The audit found gaps across EOTSS, nine executive branch agencies, seven state colleges and universities, and three regional transit authorities.
“Below is our audit objective, indicating the question we intended our audit to answer; the conclusion we reached regarding our objective; and, if applicable, where our objective is discussed in the audit findings.”
The Auditor recommended that agencies require training, track completion, keep records, and add consequences or controls so employees finish on time.
“EOTSS should establish procedures to monitor employee cybersecurity awareness training completion rates throughout the training cycle and use historical data retained by HRD to ensure that employees meet training deadlines.”
The report treats cybersecurity training as a basic government safeguard, not just an internal paperwork requirement.

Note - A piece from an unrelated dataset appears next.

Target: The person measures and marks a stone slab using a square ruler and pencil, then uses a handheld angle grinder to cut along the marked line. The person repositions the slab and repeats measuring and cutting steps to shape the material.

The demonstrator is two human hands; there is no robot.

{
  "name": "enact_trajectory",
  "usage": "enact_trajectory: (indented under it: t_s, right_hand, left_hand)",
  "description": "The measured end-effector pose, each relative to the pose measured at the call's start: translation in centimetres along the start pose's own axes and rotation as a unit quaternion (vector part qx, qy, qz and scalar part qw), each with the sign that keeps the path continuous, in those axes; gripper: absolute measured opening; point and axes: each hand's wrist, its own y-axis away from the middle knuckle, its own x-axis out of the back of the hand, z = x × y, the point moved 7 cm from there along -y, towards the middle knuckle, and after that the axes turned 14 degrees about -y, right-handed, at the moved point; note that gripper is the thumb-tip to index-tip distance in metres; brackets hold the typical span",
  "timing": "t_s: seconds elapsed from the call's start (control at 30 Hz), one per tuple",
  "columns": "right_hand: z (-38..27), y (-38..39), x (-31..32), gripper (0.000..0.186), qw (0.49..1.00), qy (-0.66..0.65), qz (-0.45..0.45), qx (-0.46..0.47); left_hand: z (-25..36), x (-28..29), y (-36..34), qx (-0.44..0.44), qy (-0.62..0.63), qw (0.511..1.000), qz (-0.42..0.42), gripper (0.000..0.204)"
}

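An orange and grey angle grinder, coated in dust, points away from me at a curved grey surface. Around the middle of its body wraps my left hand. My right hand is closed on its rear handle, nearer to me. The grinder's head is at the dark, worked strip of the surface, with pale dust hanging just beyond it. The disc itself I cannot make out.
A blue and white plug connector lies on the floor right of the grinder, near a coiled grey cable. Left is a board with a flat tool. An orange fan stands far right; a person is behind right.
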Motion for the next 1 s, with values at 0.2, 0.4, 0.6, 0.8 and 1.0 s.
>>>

“Security awareness training is a critical component of the Commonwealth’s security compliance strategy.”
“Cybersecurity awareness training” means basic training that teaches workers their role in protecting government information systems and data.
“The objective of the Commonwealth information security training is to educate users on their responsibility to help protect the confidentiality, availability and integrity of the Commonwealth’s information assets.”
What the Auditor checked
- Did not comply Did EOTSS and other executive branch agencies, state colleges and universities, and regional transit authorities ensure that their employees completed cybersecurity awareness training in accordance with Sections 6.2.3 and 6.2.4 of EOTSS’s Information Security Risk Management Standard IS.010?
What the Auditor found
Why it matters: EOTSS faced increased risk of cybersecurity attacks and financial or reputational losses.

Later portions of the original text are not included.